EGMR: Reasoned refusal of authorities to reinstate applicant as French national did not violate Convention

The case Boudelal v. France (application no. 14894/14) concerned the authorities’ refusal to reinstate the applicant as a French national. In its decision in the case the European Court of Human Rights has unanimously declared the application inadmissible. The decision is final. The Court observed that French law did not guarantee aliens an unconditional right to obtain French nationality. On the contrary, it subjected the obtaining of French nationality to the loyalty of candidates, as assessed by the authorities. It also provided safeguards against arbitrariness by obliging the authorities to give reasons for their refusals and allowing rejected candidates the possibility of appealing to the administrative courts.

Principal facts 

The applicant, Chérif Boudelal, is an Algerian national who was born in 1945 and lives in Avignon. Mr Boudelal has lived lawfully in France since 1967.

In 2009 he applied for French nationality by reinstatement. The Ministry for immigration, integration, national identity and supportive development rejected his application on the ground, in particular, that he had links with “a movement responsible for violent actions and advocating a radical practice of Islam: the Paix comme Palestine collective”, of which he was Chair, being the local branch of an organisation “close to the ideology of Hamas (Palestinian Muslim Brotherhood)”.

Mr Boudelal appealed to the Ministry for immigration, integration, national identity and supportive development. The Minister’s deputy decided to confirm the refusal.

Mr Boudelal and his wife, who had met with a similar refusal, applied to the Nantes Administrative Court for the annulment of the decision. On 22 February 2012 the court dismissed their applications. The Nantes Administrative Court of Appeal upheld the judgment on 31 May 2013. It observed that it was first and foremost the responsibility of the minister for naturalisations to give an assessment of the interest in granting naturalisation or reinstatement of French nationality to a foreigner who applied for it, and that in the context of the “examination of appropriateness” the Minister was also entitled “to take into account any unfavourable information received as to the applicant’s conduct”. The application for legal aid filed by Mr Boudelal for the cassation proceedings was rejected on the ground that no serious ground of appeal on points of law could be raised against the judgment of the court below.
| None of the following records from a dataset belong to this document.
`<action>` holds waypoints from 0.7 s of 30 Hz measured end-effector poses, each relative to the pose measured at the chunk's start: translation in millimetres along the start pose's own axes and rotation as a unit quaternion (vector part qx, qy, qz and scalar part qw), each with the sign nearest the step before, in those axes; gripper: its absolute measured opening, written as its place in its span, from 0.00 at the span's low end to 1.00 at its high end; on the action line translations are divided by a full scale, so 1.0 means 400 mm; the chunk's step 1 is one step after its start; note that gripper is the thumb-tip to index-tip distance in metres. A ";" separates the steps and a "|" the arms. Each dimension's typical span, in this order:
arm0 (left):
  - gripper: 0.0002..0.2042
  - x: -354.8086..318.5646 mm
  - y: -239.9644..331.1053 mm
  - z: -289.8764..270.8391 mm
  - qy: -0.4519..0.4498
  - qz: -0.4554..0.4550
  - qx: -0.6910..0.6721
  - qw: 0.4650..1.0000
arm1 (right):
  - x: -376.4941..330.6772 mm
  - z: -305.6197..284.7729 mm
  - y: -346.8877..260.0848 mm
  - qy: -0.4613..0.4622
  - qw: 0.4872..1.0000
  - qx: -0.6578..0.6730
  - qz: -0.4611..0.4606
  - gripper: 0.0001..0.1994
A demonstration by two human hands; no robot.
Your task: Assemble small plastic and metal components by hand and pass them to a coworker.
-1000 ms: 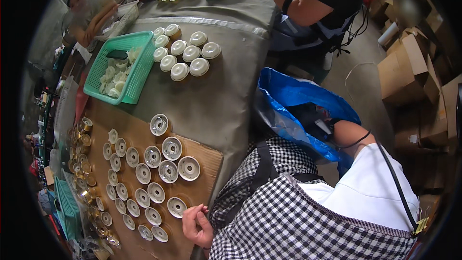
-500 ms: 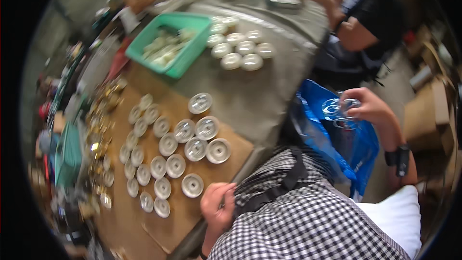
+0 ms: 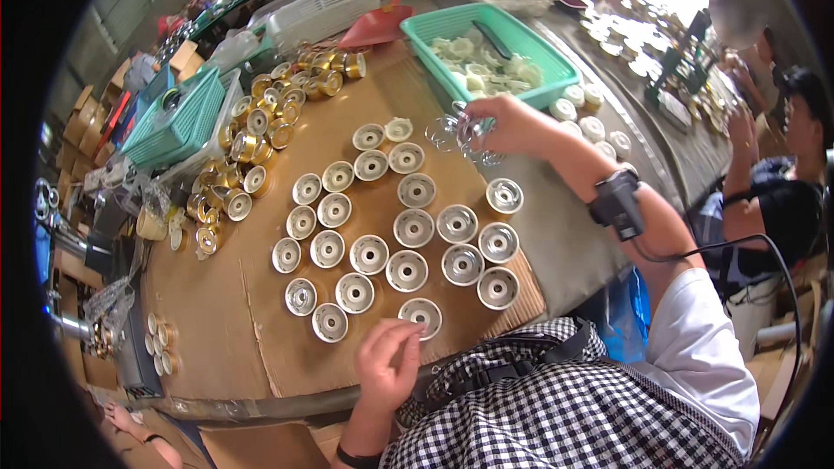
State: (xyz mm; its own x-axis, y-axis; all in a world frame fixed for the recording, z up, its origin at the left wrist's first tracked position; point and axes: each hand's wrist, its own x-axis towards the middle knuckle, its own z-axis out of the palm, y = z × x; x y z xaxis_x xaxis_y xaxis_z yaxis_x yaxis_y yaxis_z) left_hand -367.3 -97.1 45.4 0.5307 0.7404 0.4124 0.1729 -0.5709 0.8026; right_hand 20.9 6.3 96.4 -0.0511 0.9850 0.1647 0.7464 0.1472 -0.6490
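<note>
The right hand [image 3: 512, 122] was out over the far part of the desk [image 3: 217, 330], fingers curled round a small cluster of clear plastic pieces [image 3: 462, 135], pinching them (count not readable, they blur together). That cluster hung just above the far edge of the grid of silver round caps [image 3: 404, 230], between the white cap [image 3: 399, 128] at the far end of the rows and the green tray [image 3: 426, 30] of pale parts behind it. From the right hand the caps lay toward the person and to the left, nearest ones almost under the clear pieces; the grid's long axis ran from the near edge of the desk diagonally away to the far left. The left hand [image 3: 388, 365] sat at the near edge of the desk, fingers bunched together with tips touching the nearest silver cap [image 3: 421, 315], which looked like a light pinch on its rim, though I could not tell for sure that it was gripped. So the left hand was nearer the near row, the right nearer the far rows. Gold-coloured caps [image 3: 261, 126] were heaped toward the far left corner beside a teal basket [image 3: 174, 117], well apart from both hands. Another person's arm [image 3: 738, 165] worked at the right side, apart from these hands.
</note>
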 end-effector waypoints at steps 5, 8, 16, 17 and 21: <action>0.04 0.123 -0.034 -0.044 -0.014 -0.034 0.018 0.999 | 0.047 0.123 0.100 -0.001 0.998 0.059 0.028 0.21; 0.04 0.206 -0.062 -0.051 -0.013 -0.004 0.072 0.997 | 0.019 0.061 0.075 0.055 0.988 0.088 0.116 0.20; 0.18 0.509 -0.186 0.191 -0.075 0.100 0.296 0.947 | -0.028 0.138 0.192 0.040 0.988 -0.072 0.132 0.28; 0.18 0.530 -0.193 0.225 -0.077 0.100 0.296 0.947 | -0.025 0.158 0.207 0.048 0.987 -0.118 0.102 0.29; 0.22 0.566 -0.224 0.308 -0.181 0.031 0.339 0.923 | -0.017 0.187 0.256 0.102 0.982 -0.145 0.057 0.28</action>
State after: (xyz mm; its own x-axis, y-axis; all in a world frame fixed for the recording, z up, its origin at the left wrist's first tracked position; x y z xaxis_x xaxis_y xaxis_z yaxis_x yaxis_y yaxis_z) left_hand -160.2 78.1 13.6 0.7780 0.6022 0.1792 0.5469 -0.7895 0.2786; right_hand 48.1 21.3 -26.8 0.1566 0.9507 0.2677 0.8987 -0.0247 -0.4379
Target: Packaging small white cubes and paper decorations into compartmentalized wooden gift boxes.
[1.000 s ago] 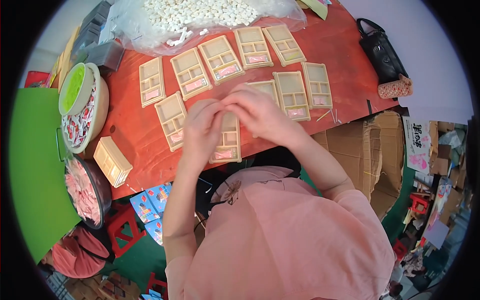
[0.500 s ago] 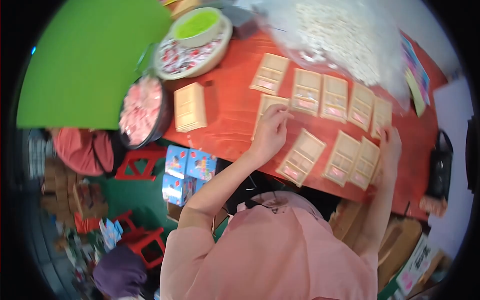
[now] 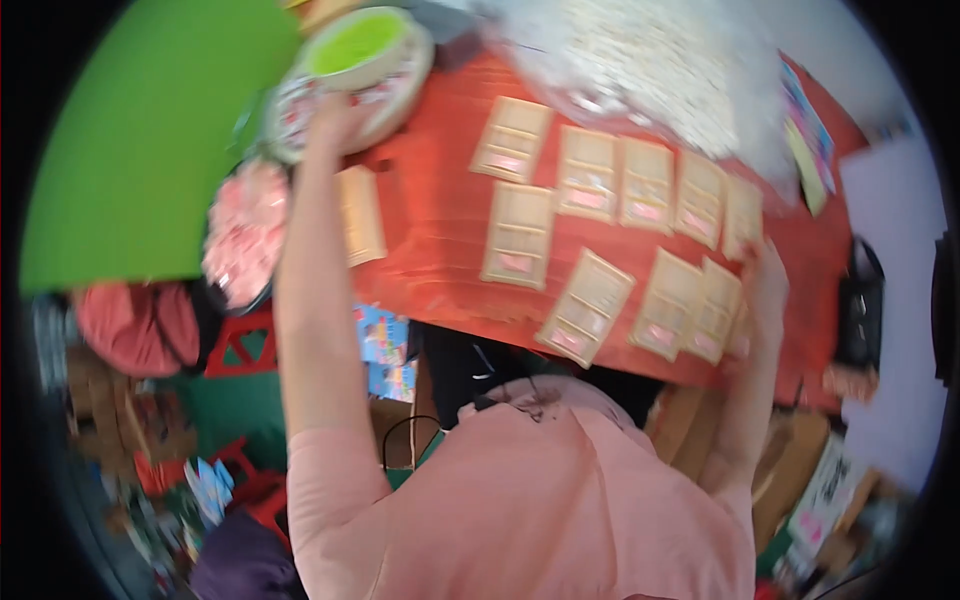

Complaints, procedure and composition of the Court

The application was lodged with the European Court of Human Rights on 15 February 2014.

Relying on Articles 10 (freedom of expression), 11 (freedom of assembly and association), and 9 (freedom of thought, conscience and religion), Mr Boudelal complained that the domestic authorities had taken their decision on the basis that he was a campaigner for Palestinian and immigrant causes. He alleged that he had been “denied nationality for committing a thought-crime”.

The decision was given by a Chamber of seven, composed as follows:

  • Angelika Nußberger (Germany), President,
  • Erik Møse (Norway),
  • Nona Tsotsoria (Georgia),
  • André Potocki (France),
  • Síofra O’Leary (Ireland),
  • Mārtiņš Mits (Latvia),
  • Gabriele Kucsko-Stadlmayer (Austria), Judges,
  • and also Milan Blaško, Deputy Section Registrar.

Decision of the Court

Articles 9, 10 and 11

The Court noted that Mr Boudelal had been denied nationality on the ground that there was some doubt about his loyalty to France.

The Court observed that, like the applicant in the case of Petropavlovskis v. Latvia (no. 44230/06), Mr Boudelal was able, both after and before the refusal of his application for reinstatement as a French national, to freely express his opinions, take part in demonstrations and join any associations of his choosing.

Mr Boudelal complained that the refusal had had a chilling effect on his ability to exercise his rights under Articles 9, 10 and 11 of the Convention, but he failed to substantiate his allegation. Moreover, there was no evidence in the file that he had given up his work for associations or had renounced his opinions following the refusal to reinstate him as a national.

In addition, the refusal was not punitive in nature. The decision merely stated that one of the criteria under domestic law for reinstatement of French nationality was not satisfied. The Court observed that, like Latvian law in the above-cited Petropavlovskis case, French law did not guarantee aliens an unconditional right to obtain French nationality. On the contrary, it subjected the obtaining of French nationality to the condition of loyalty of would-be nationals, as assessed by the authorities, while providing safeguards against arbitrariness by obliging the authorities to give reasons for their refusals and allowing rejected candidates the possibility of appealing to the administrative courts. It was clear from the file that there had been effective safeguards in Mr Boudelal’s case.

As in the Petropavlovskis case, the Court did not see how the applicant had been prevented from expressing his opinions or from taking part in any gathering or movement. It concluded that Articles 9, 10 and 11 of the Convention were not applicable in the circumstances of the case.